— DATA PROVIDED —
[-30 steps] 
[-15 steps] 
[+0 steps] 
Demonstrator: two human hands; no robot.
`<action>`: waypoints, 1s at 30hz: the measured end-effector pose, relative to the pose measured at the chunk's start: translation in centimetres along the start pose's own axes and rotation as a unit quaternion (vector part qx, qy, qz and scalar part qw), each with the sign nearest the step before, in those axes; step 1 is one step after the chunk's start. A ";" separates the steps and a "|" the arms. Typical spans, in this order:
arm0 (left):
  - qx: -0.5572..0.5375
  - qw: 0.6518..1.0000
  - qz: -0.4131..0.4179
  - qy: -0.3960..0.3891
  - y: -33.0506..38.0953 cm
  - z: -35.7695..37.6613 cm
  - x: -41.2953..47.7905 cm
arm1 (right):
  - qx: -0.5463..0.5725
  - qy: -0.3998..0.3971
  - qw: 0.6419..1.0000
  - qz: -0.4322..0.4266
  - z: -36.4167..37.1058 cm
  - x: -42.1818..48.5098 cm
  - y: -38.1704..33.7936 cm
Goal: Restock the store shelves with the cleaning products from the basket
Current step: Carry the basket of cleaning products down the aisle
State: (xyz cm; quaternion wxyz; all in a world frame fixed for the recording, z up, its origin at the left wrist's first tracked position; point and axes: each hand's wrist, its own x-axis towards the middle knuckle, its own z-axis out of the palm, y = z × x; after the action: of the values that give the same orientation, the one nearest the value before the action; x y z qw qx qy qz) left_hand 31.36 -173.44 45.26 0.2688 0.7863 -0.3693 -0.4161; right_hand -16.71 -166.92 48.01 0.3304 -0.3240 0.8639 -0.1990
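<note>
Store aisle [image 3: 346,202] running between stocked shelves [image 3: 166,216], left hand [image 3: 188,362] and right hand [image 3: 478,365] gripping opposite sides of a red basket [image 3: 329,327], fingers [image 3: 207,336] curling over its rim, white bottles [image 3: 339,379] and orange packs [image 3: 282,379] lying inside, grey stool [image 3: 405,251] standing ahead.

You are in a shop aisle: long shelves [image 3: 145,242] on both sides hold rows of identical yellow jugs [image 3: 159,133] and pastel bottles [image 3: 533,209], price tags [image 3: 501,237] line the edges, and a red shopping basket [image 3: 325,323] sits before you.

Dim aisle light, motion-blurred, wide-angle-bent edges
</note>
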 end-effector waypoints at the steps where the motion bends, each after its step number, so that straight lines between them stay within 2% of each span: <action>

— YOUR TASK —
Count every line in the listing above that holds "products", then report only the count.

— ANSWER TO THIS TASK —
2